Review of "Populating legal ontologies using semantic role labeling"
The article entitled Populating legal ontologies using semantic role labeling published on LREC 2020 and later in JAIL discusses the application of Semantic Role Labeling approach for extracting structured (or semi-structured) information form provisions, EU directives in particular.
The article starts with the brief discussion of different approaches to ontology population and describes the SRL formalism. Then there are the following system described: European Legal Taxonomy Syllabus, Eunomos and Legal-URN.
The first system, ELTS, is a lightweight ontology used to compare and align legal terminology in several European countries. The system concentrated only on the concepts (i.e. rules were not concerned).
The second system (Eunomos) has two extensions. The first extension is concerned with linking the legislation with the contents of the ontology, by keeping links to the provisions, by structuring the provisions in XML format and by maintaining the cross-references. The second extension is concerned with the inclusion of rules in the ontology.
The third system (Legal-URN) has yet a different goal. It is based on business process modeling and extends the notation with deontic elements. It is devised as an extension to be applied in companies for providing legislation-based compliance for business process.
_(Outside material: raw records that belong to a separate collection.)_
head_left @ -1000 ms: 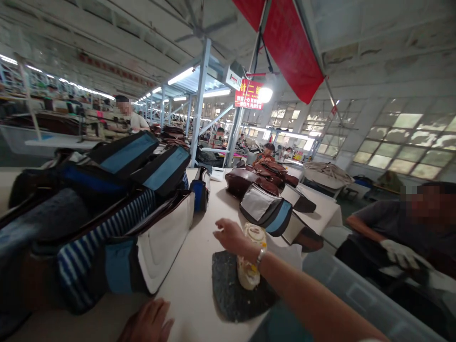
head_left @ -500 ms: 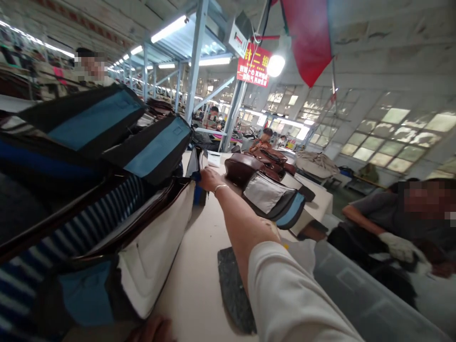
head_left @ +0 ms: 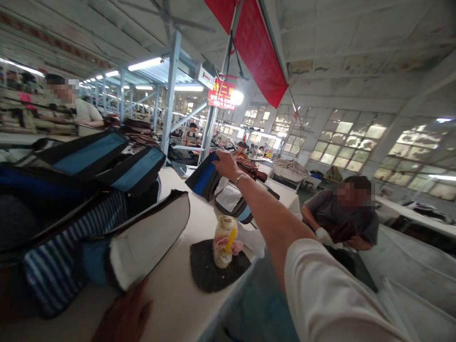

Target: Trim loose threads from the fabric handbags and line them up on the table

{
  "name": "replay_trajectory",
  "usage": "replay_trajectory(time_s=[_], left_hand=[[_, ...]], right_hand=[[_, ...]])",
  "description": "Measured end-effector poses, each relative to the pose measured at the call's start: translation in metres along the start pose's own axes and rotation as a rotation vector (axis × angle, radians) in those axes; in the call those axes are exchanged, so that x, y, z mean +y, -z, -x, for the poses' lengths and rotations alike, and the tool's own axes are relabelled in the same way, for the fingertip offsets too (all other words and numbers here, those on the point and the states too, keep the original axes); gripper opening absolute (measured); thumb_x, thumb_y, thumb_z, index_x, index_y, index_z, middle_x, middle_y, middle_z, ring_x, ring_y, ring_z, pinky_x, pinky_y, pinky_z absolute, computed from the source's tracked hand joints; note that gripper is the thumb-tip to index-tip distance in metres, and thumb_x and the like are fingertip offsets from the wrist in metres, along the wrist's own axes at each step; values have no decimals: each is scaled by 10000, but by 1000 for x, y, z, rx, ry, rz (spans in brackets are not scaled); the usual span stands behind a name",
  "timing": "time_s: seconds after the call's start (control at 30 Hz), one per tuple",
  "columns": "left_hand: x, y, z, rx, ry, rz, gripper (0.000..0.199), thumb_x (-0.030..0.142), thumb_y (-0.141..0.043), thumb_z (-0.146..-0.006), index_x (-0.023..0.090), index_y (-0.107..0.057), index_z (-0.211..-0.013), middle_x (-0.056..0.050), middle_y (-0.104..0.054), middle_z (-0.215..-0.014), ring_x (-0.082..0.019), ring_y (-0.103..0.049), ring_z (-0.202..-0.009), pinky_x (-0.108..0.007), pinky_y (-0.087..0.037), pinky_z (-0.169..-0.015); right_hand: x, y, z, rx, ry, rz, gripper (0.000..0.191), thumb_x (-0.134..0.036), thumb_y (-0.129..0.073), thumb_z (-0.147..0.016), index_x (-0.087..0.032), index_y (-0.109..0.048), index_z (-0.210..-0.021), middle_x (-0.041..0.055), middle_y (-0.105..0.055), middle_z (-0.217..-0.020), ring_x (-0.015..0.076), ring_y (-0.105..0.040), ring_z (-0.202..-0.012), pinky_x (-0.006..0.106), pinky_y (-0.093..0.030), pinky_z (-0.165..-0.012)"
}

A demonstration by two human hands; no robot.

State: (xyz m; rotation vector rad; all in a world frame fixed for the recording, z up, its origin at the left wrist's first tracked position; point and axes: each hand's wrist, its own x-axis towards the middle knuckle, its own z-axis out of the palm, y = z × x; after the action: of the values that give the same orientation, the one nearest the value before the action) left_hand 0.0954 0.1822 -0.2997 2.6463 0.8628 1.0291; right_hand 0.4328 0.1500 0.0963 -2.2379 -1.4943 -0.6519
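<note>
Blue-and-dark fabric on the bag (head_left: 204,179) in the right hand (head_left: 226,166); it's beyond the jar (head_left: 222,247), a bit to its left, and tilted. Right fingers are bent down over the bag's upper end, closed on it; thumb placement can't be made out. Can't tell if the bag's low end touches the table (head_left: 171,285).

Left hand (head_left: 123,316) is nearer than the jar and well to its left, low in view, at the bottom edge of the white bag (head_left: 149,244). It's dark and blurred: fingers look loosely bent, can't tell how far open, or whether they grip or only touch that edge.

Jar stands upright on the dark mat (head_left: 201,273), a yellow stick (head_left: 231,239) and something pink (head_left: 235,247) at its front. White bag lies left of the jar, apart from it, pale panel facing the jar. Striped bag (head_left: 76,251) is further left, up against the white one. Two blue-strip bags (head_left: 92,154) (head_left: 140,166) are left of the jar and beyond, on the same pile.

Grey flap bag (head_left: 230,199) is just beyond the jar, brown bags (head_left: 251,168) behind it, partly covered by the right arm. Co-worker (head_left: 342,213) in a dark top sits right of the jar, across a clear bin (head_left: 267,304).
</note>
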Motion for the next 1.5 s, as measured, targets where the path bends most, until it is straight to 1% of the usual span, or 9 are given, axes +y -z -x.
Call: replay_trajectory(time_s=[0.17,0.33,0.47,0.57,0.7,0.8,0.93,1.13,1.5], left_hand=[[38,51,-10,-84,213,245,344,380,-513,-793,159,-768,-863,-163,-783,-982,-283,-739,-883,-378,-607,-850],[95,146,-37,237,436,337,527,483,-322,-988,129,-638,-1218,-182,-739,-1157,-302,-699,-1096,-431,-547,-980],[167,253,-37,309,245,472,482,531,-330,-1059,242,-582,-1351,-48,-666,-1333,-199,-609,-1235,-302,-442,-1105],[203,294,-11,-9,31,696,525,554,-340,-1067,177,-677,-1208,-81,-678,-1277,-243,-584,-1224,-357,-387,-1148],[203,286,38,-507,126,987,629,602,-269,-1067,134,-690,-1068,-89,-715,-1016,-238,-642,-1004,-349,-505,-948],[192,282,59,-629,158,1066,637,629,-307,-1053,132,-702,-996,-72,-692,-977,-221,-613,-974,-318,-480,-934],[195,304,48,-824,92,1134,421,539,-695,-896,153,-718,-1062,-25,-658,-948,-190,-573,-887,-249,-459,-811],[221,316,21,-929,37,973,298,430,-700,-911,147,-735,-999,10,-596,-807,-120,-485,-712,-197,-374,-639],[234,284,-3,-1112,351,1063,322,446,-767,-791,134,-686,-790,15,-545,-659,-106,-422,-583,-220,-330,-551]], right_hand=[[-3,121,51,49,133,-138,100,-180,-679,-803,-129,-628,-872,52,-620,-877,217,-565,-877,346,-442,-839],[-43,196,142,-1,342,-329,190,-219,-757,-725,-156,-578,-737,-6,-550,-809,170,-523,-824,293,-406,-772],[-93,190,234,-262,451,-727,254,-332,-746,-802,-167,-558,-759,-21,-503,-764,137,-463,-725,263,-352,-668],[-125,152,306,-475,489,-856,370,-385,-789,-784,-187,-480,-733,-35,-461,-735,122,-399,-685,257,-305,-622],[-146,119,380,-576,414,-1098,470,-427,-818,-745,-198,-408,-722,-44,-434,-744,109,-351,-671,253,-285,-600],[-145,125,401,-597,332,-1136,435,-380,-830,-743,-198,-435,-743,-42,-443,-745,112,-352,-670,261,-284,-599],[-133,143,396,-648,270,-1163,453,-359,-878,-700,-201,-457,-749,-41,-467,-754,113,-384,-667,257,-302,-590],[-105,140,397,-715,181,-1219,511,-428,-935,-658,-186,-528,-851,-13,-528,-845,118,-420,-725,245,-339,-625],[-92,123,381,-1004,-111,-1445,405,-518,-737,-842,-151,-574,-891,-43,-412,-695,86,-330,-624,235,-224,-538]])
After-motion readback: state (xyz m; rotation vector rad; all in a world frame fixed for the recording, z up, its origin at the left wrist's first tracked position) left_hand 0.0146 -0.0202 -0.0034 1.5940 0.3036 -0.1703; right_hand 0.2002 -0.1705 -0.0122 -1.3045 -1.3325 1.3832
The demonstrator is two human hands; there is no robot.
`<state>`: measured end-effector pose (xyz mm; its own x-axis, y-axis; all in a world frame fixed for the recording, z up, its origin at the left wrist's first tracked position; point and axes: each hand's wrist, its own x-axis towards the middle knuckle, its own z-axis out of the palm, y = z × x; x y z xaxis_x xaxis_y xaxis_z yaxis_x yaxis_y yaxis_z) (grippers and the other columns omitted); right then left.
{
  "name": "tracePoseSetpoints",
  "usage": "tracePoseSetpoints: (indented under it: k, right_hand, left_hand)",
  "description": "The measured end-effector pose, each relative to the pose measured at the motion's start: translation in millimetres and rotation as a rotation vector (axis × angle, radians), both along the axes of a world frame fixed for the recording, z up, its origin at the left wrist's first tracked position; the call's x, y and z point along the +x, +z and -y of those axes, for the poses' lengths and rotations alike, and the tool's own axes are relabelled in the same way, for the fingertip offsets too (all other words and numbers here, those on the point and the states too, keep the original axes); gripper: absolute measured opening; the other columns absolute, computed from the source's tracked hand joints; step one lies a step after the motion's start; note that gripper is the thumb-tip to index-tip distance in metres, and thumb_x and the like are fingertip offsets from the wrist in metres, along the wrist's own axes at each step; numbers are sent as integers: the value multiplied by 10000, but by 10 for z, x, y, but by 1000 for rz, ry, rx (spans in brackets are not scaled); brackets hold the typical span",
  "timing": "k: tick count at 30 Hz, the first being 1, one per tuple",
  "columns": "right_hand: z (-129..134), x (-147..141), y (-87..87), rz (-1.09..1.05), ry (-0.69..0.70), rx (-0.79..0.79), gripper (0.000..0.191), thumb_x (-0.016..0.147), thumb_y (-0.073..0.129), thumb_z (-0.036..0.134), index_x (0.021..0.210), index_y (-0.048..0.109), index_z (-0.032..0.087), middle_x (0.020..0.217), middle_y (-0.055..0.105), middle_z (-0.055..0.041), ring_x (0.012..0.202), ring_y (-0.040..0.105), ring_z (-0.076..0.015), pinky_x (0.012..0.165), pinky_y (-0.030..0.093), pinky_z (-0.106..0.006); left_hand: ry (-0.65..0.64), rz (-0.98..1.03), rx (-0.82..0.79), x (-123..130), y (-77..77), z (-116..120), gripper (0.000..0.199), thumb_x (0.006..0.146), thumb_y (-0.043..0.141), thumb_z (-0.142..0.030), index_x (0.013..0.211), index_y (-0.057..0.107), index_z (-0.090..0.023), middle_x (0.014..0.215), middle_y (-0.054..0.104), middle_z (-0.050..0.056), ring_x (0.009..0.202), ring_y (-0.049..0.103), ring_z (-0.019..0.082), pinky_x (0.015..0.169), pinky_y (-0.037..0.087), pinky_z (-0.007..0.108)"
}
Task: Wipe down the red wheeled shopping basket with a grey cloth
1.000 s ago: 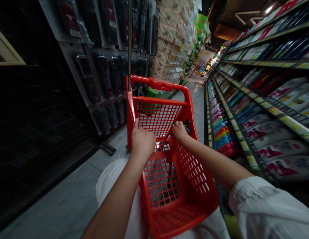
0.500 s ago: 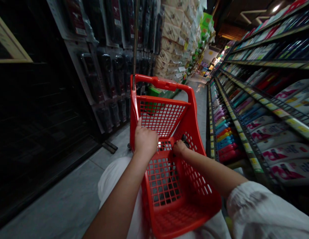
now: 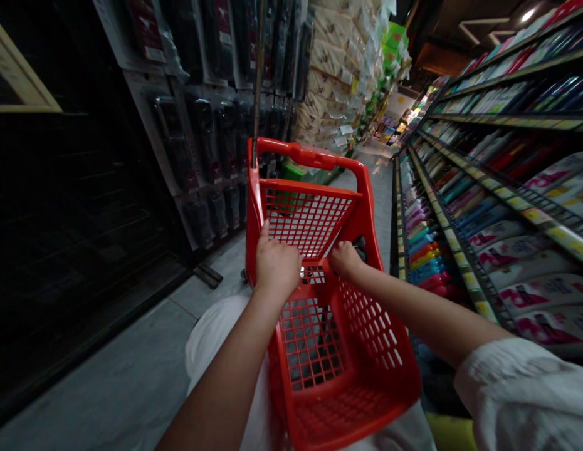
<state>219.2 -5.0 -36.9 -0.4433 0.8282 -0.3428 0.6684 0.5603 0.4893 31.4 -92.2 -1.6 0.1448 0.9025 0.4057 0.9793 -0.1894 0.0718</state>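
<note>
A red plastic shopping cart [image 3: 298, 413] with lattice walls stands right in front of me. My left hand [image 3: 278, 266] is closed on its left rim, one digit stretched along the edge. My right hand [image 3: 346, 258] is inside the upper part of the basket, fingers curled, near the right wall. A small black thing [image 3: 360, 248] shows just beyond the fingers; they seem to hold it, but its kind is hidden. The hinged lattice panel [image 3: 310, 216] slants behind both hands, below the red handle [image 3: 310, 155].
Packaged dark goods [image 3: 202, 125] hang on the left, with stacked beige packs [image 3: 326, 75] beyond them. Shelves of bottles [image 3: 512, 241] run along the right. The grey tiled aisle floor [image 3: 362, 175] stretches ahead. A metal pole [image 3: 259, 69] rises from the cart's far left corner.
My right hand has risen from lower in the basket and moved a little to the right, the black thing moving with it. My left hand stays on the rim.
</note>
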Motion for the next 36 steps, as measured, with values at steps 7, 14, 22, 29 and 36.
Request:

This extension is based on Hohfeldian model of legal norms.
Then the article jumps to the description of the methodology applied for the extraction of definitions and norms from the EU legislation. The approach is based on a two or three-step procedure (depending on the type of extraction: 2 for definitions, 3 for norms): the text is normalized and it is parsed to the SRL formalism, the elements of the parsed sentence are mapped to a legal structure (e.g. Head -> means (VBS) is used to detect the elements of a definition) and mapped to the final representation (in the case of norms). The paper discusses in detail only the first and the second step. There are no examples of rules for converting the second representation to the final one.
The system describes how to convert the following types of definitions:- regular definitions (e.g. x means y),
- include/exclude definitions (e.g. x including y and z),
- ostensive definitions (by example, e.g. x such as y),
- referential definitions (e.g. x defined in article y).
- obligation (e.g. x has to do y),
- right (e.g. x shall be entitled to y),
- permission (e.g. x is permitted to do y),
- power (e.g. x may require y).
The distinction between the different types of norms is not part of the article. The examples in that section justify my statement that the extracted data is semi-structured. The example concerned with a certificate, allows the system extracts it as an active role in the rule. This is strange, since I would expect a certificate to be extracted as the active role, the pronoun refers to. This is a serious limitation of the approach.
And it describes the following meta-norms:- legal effect (e.g. an event x leads to an event y “automatically”),
- scope (e.g. x can do y if/despite x is z),
- exception (e.g. x can do y if z or x can do y, x cannot do y if z),
- hierarchy of norms (e.g. rules concerning x are subject to regulations in y),
- rationale (e.g. the purpose of x is y).
The article is concluded with the evaluation of the approach. What is important: the number of converted (annotated) rules is pretty small. There are 224 sentences taken from Directive 95/46/EC and 267 sentences (the number is not reported directly in the article) from the Directive 98/5/EC. The first directive was used to create the norms, so the results are overly optimistic. Yet, it shows the limitation of the method, since it is impeded by the performance of the SRL parser. Depending on the type of argument, the results (lenient F1) range between 34 and 100%. Yet there are only three types of arguments with support > 10. Obligation has 76%, Power has 85% (77% for strict evaluation) and Legal effect has 34%.
The second directive (“the test set”) has much lower figures. Yet it is not described how the evaluation was performed – whether the directive was annotated first and the results were checked against the gold standard or the results were evaluated afterwards (in which case the results are invalid). Nevertheless, the values are in the range 0-100% (there’s no aggregate result). The support is not reported, so it is impossible to filter the type of the argument by support. The macro-average lenient F1 is 53.3%.
Personal opinion: the article is important, since it identifies the different types of definitions and norms that appear in the legislation. The approach is lightweight, in the sense that the norms are not re-structured into fully formal representation, the arguments might be long pieces of text, which has to be further interpreted. Yet, as a result, sometimes the results are meaningless, like in the case of the pronoun, being the argument of a rule. The performance of the system is low, that it cannot be utilized in an automatic procedure. Even for manual curation, it would produce numerous false positives and false negatives. The system does not try to combine the outputs of the extraction in more meaningful representation, i.e. a concept that is extracted is not used as bias or restriction for an argument in the rules. For me, it is not known how the results should be further utilized in search, QA or legal modeling. I think that methods base on question answering based on DNNs would be able to achieve better results (that’s quite obvious), but they would be able to be applied without much annotation, since a general purpose QA dataset would be enough to achieve similar or even better results.